A cada pergunta sem resposta, mais minha respiração se acelerava. A dor no peito era um desconforto estranho, mas nada se comparava ao aperto na garganta.
Uma mistura de horror e medo intensificava todas as sensações. Comecei a ter ânsia de vômito, e um viscoso suor escorria pela minha têmpora.
Não sei quanto tempo fiquei preso neste carrossel de emoções. Mas, assim que vi o ferreiro chegar na forja, de alguma forma, consegui me acalmar um pouco.
— Calma, garoto, vai ficar tudo bem!
O ferreiro tinha acabado de voltar de onde quer que fosse.
Ele me entregou algo que parecia um monte de casca de árvore e sementes. O gosto era horrível, uma mistura estranha de amargor, acidez e ardência.
— Demora um pouco para fazer efeito, mas logo você estará melhor.
Assenti com a cabeça.
— Todos os dias, a partir de hoje, você vai mascar um bocado ao acordar e outro quando for repousar. Antes de acabar, me peça mais. Entendeu?
Ele me olhou fixamente, até eu balançar a cabeça. Satisfeito, ele continuou:
— E lembre-se de sempre mascar quando estiver perto da Izi.
Ele percebeu meu olhar curioso e respondeu: — É apenas um remédio. Izi também vai tomar a partir de hoje.
— Mas não exagere, senão você ficará um bom tempo no banheiro.
— Vá para casa. Amanhã, quero você bem cedo.
Falei um fraco ‘está bem’ e saí de cabeça baixa.
O desconforto foi passando aos poucos. Primeiro, minha respiração voltou ao normal, e, junto, o coração.
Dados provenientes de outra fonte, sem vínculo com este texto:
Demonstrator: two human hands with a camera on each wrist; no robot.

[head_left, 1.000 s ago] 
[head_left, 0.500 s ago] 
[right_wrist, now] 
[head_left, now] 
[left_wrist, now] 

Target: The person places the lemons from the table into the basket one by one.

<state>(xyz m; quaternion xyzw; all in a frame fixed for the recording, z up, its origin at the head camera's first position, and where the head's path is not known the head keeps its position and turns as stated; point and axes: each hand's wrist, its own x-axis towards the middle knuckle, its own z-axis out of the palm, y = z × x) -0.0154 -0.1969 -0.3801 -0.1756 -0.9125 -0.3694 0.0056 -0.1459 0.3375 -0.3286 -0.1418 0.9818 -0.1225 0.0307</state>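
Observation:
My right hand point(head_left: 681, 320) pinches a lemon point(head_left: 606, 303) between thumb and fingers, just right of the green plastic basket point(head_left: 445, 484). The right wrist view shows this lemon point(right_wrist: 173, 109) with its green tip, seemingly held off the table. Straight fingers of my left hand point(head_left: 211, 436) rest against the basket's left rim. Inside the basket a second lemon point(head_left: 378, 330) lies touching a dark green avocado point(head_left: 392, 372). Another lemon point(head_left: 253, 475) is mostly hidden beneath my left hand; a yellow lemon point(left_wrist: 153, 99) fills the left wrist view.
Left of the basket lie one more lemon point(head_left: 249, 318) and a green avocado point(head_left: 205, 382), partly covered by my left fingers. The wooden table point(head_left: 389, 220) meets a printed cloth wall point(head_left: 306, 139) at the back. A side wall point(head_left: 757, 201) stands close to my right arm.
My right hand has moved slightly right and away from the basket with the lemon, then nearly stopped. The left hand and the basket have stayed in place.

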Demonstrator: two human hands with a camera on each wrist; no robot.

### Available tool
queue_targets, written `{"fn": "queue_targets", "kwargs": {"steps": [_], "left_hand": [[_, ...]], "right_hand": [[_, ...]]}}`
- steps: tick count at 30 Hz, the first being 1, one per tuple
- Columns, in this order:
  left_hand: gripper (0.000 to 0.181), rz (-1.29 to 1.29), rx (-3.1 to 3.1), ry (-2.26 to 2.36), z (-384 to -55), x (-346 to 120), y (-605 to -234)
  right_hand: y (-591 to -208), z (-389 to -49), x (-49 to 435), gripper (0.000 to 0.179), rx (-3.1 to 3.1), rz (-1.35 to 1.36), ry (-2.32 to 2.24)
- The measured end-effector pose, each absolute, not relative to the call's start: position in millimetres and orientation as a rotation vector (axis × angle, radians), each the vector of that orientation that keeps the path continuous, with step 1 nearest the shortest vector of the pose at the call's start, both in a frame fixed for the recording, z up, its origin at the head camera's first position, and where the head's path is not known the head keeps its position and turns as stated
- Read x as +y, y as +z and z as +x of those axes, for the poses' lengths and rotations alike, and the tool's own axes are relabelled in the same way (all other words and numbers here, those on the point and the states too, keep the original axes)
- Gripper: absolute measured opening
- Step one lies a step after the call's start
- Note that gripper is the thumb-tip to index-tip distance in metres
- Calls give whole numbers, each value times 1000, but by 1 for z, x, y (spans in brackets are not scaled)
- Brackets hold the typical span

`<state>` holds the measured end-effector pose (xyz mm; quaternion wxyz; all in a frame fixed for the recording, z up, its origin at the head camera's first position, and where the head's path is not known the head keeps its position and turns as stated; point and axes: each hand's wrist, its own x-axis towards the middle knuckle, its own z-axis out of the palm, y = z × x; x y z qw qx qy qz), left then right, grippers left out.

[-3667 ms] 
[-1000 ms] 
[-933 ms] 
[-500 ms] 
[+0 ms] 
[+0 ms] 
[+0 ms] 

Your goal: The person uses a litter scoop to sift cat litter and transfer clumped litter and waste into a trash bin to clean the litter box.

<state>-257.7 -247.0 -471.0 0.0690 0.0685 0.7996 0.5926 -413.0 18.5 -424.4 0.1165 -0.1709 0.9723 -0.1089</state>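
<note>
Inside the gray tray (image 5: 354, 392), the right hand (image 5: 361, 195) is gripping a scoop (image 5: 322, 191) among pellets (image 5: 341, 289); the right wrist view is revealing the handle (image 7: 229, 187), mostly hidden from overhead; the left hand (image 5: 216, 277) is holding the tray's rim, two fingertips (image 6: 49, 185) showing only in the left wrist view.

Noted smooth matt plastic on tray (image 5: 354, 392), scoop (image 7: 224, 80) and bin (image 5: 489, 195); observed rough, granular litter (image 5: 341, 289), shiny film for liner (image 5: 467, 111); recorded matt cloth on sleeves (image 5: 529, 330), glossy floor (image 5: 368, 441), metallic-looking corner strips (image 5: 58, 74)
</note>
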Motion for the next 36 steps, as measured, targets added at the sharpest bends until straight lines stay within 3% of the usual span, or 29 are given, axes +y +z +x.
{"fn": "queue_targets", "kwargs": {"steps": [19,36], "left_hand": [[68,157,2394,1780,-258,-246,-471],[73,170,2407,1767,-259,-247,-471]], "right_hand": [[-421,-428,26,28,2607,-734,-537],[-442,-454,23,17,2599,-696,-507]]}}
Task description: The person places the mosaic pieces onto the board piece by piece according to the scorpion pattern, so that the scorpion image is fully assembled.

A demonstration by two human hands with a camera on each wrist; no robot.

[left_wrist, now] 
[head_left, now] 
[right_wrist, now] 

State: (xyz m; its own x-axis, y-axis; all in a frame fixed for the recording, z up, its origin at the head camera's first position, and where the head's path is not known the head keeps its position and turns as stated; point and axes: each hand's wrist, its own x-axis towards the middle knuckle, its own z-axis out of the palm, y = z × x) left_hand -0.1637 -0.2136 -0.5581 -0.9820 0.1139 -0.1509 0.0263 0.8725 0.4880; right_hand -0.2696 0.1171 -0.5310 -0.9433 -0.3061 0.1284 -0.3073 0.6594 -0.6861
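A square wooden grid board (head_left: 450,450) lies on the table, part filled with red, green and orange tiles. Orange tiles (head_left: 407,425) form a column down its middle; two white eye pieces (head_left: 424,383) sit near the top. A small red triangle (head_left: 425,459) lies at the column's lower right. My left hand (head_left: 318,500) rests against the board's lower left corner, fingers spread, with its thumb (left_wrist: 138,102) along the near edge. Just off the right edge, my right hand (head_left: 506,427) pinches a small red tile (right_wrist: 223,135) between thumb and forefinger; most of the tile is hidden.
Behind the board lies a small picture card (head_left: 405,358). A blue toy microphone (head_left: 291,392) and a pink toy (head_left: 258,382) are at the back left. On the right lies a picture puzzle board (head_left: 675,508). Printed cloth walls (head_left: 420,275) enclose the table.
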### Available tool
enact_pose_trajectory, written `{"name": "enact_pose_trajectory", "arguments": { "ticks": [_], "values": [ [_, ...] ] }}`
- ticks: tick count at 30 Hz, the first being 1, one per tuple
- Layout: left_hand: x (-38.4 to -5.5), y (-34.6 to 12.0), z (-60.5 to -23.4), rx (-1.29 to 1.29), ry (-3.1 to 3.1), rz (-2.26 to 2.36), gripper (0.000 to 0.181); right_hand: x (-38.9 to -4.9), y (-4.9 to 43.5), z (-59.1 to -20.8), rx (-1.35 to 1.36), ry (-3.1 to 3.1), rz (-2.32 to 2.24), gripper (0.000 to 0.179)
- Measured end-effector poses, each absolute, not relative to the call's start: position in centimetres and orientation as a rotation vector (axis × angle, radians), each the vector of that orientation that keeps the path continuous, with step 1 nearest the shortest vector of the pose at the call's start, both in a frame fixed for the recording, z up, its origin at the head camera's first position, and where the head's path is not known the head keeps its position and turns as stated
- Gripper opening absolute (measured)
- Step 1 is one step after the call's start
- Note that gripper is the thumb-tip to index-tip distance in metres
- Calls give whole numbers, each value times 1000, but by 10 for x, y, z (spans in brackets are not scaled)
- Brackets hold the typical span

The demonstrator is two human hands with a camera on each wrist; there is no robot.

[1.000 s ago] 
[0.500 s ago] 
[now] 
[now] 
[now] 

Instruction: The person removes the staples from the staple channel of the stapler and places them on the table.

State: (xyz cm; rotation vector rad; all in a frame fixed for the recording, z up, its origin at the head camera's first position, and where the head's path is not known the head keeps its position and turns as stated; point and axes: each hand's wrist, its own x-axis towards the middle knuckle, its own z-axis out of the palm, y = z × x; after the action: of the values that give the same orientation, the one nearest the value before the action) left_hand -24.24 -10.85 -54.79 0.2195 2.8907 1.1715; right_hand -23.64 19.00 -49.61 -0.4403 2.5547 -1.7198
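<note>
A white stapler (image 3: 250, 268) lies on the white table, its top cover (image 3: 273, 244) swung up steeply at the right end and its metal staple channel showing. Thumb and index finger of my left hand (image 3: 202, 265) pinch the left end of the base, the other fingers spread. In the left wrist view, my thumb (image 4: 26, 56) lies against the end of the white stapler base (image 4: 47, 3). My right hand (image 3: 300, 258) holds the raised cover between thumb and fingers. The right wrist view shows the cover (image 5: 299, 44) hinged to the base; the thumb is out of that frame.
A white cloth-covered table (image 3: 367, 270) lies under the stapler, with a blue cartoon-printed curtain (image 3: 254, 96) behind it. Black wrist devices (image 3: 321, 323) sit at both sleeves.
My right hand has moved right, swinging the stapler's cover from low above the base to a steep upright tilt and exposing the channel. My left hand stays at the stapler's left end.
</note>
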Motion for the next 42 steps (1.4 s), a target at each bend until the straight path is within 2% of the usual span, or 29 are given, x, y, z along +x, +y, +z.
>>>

Por fim, a dor e o aperto na garganta já não incomodavam tanto.
O gosto de remédio ainda estava presente quando cheguei em casa. Por sorte, minha mãe já estava repousando e não percebeu quando cheguei. Minha cama estava desconfortável como nunca antes. Eros lançava uma fraca luz entre a janela e o meu desespero silencioso me atormentava.